According to The Live Feed, Letterman says the following on tonight's show:
I was watching the Jim Lehrer ‘Newshour’ – this commentator, the columnist Mark Shields, was talking about how I had made this indefensible joke about the 14-year-old girl, and I thought, ‘Oh, boy, now I’m beginning to understand what the problem is here. It’s the perception rather than the intent.’ It doesn’t make any difference what my intent was, it’s the perception. And, as they say about jokes, if you have to explain the joke, it’s not a very good joke. And I’m certainly – ” (audience applause) “– thank you. Well, my responsibility – I take full blame for that. I told a bad joke. I told a joke that was beyond flawed, and my intent is completely meaningless compared to the perception. And since it was a joke I told, I feel that I need to do the right thing here and apologize for having told that joke. It’s not your fault that it was misunderstood, it’s my fault. That it was misunderstood.” (audience applauds) “Thank you. So I would like to apologize, especially to the two daughters involved, Bristol and Willow, and also to the governor and her family and everybody else who was outraged by the joke. I’m sorry about it and I’ll try to do better in the future. Thank you very much.” (audience applause)It's good that Letterman is apologizing. He definitely crossed the line.
But his apology appears to waffle.
On the one hand, when Letterman says, "my intent is completely meaningless compared to the perception," he seems to imply that the problem rests with us, not him. We just don't get it.

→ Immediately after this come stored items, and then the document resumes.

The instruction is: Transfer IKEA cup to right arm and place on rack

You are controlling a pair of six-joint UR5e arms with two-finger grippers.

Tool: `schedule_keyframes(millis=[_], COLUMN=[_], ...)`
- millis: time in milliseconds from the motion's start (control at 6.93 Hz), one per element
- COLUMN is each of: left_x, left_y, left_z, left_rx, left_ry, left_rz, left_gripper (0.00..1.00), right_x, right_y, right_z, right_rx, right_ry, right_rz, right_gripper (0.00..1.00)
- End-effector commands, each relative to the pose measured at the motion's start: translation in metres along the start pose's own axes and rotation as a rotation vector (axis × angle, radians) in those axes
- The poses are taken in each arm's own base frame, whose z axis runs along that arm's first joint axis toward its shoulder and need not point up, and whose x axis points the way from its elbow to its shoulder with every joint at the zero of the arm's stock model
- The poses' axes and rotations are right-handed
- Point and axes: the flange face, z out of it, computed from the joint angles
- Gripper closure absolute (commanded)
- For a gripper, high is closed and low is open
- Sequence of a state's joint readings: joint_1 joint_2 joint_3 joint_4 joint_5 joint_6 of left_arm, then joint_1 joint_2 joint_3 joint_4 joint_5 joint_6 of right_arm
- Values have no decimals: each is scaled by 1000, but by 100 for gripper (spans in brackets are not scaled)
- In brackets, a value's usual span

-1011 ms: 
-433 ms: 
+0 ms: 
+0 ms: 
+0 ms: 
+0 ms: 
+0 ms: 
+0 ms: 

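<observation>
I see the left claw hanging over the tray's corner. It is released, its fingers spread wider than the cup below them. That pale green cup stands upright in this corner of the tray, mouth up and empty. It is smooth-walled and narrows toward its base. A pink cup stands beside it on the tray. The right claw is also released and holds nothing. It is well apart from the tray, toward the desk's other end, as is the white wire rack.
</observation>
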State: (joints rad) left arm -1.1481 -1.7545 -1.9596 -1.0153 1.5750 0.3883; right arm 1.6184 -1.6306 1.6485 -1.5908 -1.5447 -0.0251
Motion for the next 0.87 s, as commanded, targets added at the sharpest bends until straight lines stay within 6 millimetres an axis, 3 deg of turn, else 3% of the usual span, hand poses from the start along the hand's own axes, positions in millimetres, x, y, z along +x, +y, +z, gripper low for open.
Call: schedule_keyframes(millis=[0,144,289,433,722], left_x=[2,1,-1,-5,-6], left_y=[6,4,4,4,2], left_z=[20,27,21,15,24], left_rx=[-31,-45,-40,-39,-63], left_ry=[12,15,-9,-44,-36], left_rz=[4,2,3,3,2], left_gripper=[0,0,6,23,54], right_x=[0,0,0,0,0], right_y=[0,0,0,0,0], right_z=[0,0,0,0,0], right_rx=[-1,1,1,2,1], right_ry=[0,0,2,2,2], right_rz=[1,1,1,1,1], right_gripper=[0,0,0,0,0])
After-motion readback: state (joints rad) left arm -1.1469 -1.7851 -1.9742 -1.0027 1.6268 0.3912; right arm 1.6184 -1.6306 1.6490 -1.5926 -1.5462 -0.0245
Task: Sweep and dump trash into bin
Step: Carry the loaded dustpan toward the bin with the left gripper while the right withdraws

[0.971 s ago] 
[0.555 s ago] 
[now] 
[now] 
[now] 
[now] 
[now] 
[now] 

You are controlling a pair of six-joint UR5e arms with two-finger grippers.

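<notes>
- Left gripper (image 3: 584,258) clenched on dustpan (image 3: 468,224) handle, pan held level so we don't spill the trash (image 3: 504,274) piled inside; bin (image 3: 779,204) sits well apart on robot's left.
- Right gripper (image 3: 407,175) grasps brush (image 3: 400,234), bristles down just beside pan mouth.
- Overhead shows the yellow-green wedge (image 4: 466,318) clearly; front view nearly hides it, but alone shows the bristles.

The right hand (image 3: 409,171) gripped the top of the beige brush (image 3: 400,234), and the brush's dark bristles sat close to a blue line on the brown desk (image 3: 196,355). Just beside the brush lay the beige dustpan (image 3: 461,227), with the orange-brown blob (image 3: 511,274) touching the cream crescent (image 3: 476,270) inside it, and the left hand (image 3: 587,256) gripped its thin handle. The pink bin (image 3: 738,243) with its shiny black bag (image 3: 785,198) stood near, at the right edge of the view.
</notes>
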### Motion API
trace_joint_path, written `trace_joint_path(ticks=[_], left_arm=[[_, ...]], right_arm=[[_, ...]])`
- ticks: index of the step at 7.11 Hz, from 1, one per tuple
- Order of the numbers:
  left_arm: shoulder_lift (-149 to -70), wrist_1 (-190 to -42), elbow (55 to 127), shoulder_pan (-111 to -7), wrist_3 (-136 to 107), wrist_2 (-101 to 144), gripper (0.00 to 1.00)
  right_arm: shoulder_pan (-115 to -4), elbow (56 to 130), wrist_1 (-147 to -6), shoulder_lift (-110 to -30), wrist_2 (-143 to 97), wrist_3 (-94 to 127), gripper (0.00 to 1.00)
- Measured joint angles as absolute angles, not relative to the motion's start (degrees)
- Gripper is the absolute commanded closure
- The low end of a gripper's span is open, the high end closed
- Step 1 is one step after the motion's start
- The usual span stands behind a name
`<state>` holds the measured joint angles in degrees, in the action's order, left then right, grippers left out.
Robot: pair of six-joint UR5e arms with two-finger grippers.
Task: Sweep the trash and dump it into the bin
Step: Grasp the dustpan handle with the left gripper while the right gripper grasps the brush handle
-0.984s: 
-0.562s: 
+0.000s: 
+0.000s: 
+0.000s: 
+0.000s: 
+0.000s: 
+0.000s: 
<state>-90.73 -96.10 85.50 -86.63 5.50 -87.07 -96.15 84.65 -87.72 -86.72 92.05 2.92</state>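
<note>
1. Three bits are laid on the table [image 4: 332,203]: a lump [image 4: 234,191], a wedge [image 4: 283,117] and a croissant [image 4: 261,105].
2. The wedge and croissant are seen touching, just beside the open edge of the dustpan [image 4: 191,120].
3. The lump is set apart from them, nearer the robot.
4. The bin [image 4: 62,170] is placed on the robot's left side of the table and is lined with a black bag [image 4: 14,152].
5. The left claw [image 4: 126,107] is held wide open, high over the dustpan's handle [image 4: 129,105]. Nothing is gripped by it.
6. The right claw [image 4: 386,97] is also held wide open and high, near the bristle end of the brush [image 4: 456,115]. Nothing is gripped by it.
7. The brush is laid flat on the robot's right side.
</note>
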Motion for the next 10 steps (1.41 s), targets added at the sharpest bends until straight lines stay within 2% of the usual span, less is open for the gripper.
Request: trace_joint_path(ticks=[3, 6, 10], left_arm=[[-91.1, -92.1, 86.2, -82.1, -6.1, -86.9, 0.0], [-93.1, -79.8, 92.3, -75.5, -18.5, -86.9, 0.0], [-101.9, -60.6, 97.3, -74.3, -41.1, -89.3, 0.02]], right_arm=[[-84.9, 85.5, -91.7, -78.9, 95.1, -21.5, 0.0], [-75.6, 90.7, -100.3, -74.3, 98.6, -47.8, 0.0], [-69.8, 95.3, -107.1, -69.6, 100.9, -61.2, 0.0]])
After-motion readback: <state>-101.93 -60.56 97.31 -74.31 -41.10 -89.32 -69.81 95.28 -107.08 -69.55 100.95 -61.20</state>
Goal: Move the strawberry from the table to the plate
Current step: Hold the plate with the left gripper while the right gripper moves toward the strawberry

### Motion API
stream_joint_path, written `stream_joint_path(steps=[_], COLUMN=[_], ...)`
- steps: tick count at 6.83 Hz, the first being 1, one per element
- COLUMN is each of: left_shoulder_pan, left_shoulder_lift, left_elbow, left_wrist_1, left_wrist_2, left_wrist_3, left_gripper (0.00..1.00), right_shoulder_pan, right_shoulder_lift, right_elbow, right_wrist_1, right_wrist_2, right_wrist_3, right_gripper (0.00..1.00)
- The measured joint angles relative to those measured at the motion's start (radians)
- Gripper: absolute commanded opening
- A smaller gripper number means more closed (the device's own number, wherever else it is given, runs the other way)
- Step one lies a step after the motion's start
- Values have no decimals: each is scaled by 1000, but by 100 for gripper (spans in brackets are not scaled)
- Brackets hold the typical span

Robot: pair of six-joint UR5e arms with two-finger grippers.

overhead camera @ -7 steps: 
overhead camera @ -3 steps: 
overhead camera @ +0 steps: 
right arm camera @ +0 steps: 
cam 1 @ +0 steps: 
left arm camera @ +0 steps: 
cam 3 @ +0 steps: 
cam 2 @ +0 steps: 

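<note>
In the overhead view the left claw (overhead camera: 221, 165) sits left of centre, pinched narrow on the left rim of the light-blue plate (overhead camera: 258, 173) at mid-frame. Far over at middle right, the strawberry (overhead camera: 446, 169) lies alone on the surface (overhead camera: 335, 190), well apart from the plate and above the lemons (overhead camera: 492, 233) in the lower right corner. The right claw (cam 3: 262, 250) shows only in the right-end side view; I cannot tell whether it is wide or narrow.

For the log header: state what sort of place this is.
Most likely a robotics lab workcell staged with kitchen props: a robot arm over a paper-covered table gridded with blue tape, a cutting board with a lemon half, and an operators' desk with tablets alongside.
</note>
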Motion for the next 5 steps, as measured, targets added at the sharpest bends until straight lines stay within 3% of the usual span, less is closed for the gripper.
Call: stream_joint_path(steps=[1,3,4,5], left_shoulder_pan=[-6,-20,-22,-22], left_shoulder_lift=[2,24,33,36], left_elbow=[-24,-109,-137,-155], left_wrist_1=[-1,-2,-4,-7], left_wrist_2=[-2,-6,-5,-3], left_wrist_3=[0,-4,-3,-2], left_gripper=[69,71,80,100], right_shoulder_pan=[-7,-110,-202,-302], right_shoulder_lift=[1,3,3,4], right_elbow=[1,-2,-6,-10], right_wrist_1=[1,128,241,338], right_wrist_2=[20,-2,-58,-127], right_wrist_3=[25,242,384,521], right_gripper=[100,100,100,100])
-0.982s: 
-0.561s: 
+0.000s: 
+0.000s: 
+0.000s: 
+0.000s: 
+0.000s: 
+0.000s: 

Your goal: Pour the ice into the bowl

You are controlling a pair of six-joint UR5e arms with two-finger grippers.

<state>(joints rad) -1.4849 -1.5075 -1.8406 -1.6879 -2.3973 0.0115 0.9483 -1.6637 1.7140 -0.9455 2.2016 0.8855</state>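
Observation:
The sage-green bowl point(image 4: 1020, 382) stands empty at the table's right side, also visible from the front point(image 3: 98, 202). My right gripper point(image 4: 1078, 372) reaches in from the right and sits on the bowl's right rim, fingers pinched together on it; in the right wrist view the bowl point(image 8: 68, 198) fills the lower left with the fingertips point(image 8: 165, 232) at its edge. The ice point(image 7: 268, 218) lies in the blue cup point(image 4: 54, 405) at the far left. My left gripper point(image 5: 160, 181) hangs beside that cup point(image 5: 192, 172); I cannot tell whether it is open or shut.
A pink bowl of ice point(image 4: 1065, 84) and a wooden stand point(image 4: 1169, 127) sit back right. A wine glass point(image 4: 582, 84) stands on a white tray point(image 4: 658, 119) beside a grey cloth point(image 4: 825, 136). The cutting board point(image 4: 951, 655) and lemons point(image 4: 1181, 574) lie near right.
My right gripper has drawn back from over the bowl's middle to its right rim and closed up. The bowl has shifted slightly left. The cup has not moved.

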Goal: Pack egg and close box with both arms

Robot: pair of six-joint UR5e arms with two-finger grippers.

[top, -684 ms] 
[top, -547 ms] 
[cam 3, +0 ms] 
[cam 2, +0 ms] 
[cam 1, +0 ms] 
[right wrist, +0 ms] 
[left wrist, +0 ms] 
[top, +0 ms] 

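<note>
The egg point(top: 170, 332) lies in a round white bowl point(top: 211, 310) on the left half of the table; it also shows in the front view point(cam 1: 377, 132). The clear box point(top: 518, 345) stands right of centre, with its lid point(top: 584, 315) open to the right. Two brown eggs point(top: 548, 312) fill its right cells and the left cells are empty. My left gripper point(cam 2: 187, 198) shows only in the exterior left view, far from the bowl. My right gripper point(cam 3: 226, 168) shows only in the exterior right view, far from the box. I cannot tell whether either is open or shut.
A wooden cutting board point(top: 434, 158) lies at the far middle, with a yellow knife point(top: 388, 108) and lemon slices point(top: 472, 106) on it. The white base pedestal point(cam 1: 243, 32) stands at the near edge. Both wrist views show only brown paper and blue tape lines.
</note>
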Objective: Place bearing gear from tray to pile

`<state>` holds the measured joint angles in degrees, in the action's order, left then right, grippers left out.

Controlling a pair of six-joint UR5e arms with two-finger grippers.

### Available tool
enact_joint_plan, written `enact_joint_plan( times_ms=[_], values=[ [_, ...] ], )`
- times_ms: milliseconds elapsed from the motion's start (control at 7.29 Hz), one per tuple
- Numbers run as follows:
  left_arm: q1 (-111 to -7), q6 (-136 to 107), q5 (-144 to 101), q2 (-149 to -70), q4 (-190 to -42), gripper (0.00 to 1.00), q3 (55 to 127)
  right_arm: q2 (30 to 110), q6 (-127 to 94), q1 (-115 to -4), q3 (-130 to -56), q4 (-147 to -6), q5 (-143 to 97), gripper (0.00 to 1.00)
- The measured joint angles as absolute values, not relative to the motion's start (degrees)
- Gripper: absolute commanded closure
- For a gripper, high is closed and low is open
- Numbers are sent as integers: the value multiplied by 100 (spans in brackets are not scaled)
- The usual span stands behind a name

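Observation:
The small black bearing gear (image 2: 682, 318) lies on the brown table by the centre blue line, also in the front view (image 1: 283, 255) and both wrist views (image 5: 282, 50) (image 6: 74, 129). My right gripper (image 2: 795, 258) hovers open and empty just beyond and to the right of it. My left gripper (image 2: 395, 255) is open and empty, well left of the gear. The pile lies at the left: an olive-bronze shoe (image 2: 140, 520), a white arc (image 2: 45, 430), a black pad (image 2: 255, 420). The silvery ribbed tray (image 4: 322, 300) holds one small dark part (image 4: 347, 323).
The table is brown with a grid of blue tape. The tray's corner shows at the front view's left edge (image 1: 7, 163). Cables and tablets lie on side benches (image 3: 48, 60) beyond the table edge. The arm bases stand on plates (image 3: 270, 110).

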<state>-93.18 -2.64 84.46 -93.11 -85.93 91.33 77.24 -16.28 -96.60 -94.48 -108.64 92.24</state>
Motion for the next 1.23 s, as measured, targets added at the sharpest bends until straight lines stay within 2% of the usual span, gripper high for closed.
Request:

On the other hand, he admits fault for putting out into the public square a joke difficult to appreciate with his remark, "It’s not your (the viewer's) fault that it was misunderstood, it’s my fault."
A true apology focuses on the actions we did--on our guilt. Despite what Letterman says, one's intent does matter. In fact, it's the heart of the matter.
1 comment:
The only reason Letterman made a REAL apology is because he saw the publics' reaction...something he wasn't expecting. If you recall Letterman made that lame, mocking apology on his show where his perverted audience laughed. That was how he really felt.
If the rally condemning his "humor" and requesting CBS to fire him wasn't organized, we would have never heard an apology.
Notice how the View got on the condemnation bandwagon. I believe that was only because they realize that people had enough of this one sided sick "humor". I like Behar's remark that if something like this was said about the Obama girls the View would be commenting. Don't you see the bias here. People wake up.
We are becoming a society with lack of morals and fairness. We can't distinguish right from wrong.
Is it that we are trying to be so politically correct that everything has gotten lost in the translation??